On a déjà, plusieurs fois, essayé d'assimiler les sciences politiques et morales aux sciences dites exactes, en leur appliquant cette méthode d'observation qui a fait sortir ces dernières du domaine de la conjecture pour les ramener sans retour sur le terrain de l'expérience. Mais il faut reconnaître que ces tentatives ont été jusqu'ici tout à fait infructueuses. On voyait bien, en telle de ces sciences, l'écrivain se présenter toujours comme résolu à prendre exclusivement les faits pour base de ses théories;

il le promettait sans doute au début; mais cette promesse était bientôt oubliée, et il rentrait dans l'ornière ouverte avant lui; des principes abstraits, de discutables hypothèses se substituaient aux faits qui dès lors n'avaient plus que le rôle secondaire, et, au lieu d'être le fondement même des théories, n'en formaient plus que l'insuffisant appui.

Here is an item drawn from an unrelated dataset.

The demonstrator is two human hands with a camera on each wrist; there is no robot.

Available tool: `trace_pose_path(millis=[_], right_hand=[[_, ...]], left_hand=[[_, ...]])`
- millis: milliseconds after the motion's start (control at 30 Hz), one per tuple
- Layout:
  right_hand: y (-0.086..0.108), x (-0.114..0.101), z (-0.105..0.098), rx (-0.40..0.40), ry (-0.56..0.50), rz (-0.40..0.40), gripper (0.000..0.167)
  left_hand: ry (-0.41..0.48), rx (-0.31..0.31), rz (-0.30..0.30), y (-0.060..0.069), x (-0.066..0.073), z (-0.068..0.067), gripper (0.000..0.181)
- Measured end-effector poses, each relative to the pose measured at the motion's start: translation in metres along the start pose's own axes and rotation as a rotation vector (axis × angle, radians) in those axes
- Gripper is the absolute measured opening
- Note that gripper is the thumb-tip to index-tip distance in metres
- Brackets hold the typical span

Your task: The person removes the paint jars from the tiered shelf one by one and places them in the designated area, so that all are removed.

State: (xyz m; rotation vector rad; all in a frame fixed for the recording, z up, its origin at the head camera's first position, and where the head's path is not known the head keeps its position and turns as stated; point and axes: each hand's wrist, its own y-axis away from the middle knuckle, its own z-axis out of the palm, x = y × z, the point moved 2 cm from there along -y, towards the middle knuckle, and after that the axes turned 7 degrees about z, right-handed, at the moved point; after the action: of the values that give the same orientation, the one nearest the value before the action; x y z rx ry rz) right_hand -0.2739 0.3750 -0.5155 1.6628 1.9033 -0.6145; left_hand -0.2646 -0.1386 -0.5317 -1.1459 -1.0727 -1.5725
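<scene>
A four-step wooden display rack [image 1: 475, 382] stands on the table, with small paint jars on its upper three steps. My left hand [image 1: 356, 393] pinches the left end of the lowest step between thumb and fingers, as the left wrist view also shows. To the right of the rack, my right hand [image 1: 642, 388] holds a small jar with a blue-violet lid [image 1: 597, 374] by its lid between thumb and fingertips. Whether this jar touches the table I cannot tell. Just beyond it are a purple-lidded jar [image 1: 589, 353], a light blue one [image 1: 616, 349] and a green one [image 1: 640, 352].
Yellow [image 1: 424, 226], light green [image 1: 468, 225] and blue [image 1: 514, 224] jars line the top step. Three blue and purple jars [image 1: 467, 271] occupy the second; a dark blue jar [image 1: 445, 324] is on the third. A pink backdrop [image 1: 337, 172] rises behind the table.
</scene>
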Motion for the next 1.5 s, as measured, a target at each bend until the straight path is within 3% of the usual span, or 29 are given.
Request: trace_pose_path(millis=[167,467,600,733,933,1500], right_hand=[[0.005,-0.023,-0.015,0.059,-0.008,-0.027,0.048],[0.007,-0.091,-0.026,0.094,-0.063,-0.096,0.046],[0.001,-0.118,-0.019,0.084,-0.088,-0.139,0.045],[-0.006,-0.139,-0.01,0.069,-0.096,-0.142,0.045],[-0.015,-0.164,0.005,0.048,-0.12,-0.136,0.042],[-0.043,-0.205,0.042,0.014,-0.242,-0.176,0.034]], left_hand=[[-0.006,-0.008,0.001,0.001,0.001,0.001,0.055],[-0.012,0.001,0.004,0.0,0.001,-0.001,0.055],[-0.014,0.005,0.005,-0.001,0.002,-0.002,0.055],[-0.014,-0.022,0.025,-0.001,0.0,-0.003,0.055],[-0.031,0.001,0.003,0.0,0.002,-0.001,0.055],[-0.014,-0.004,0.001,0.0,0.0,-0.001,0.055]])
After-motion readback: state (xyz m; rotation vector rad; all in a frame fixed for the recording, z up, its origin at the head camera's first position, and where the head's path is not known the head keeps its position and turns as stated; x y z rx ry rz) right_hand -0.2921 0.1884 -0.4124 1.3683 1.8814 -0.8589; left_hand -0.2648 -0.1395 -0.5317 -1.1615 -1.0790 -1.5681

Voilà ce qui s'est passé constamment jusqu'à nous en philosophie, en morale, en politique, dans toutes les sciences qui ne se rapportent pas à l'ordre physique, et ainsi sont nés tous ces systèmes divers et disparates entre lesquels se partage le monde savant. La dispute se poursuit dans les écoles, et elle n'est pas près de finir; elle ne saurait avoir un terme qu'autant qu'on changera d'errements, qu'on tentera une manière nouvelle d'arriver à la vérité. Jusque-là on pourra toujours dire avec notre grand Descartes, qu'en philosophie <«< il ne se trouve encore nulle chose dont on ne dispute et par conséquent qui ne soit douteuse; » et, pour les autres sciences, « qu'empruntant leurs principes de la philosophie, on ne pouvait avoir rien bâti qui fût solide sur des fondements si peu fermes'. »

Dès les temps anciens pourtant, Aristote avait posé cette thèse que le vrai principe et le fondement de la

1. Discours de la Méthode.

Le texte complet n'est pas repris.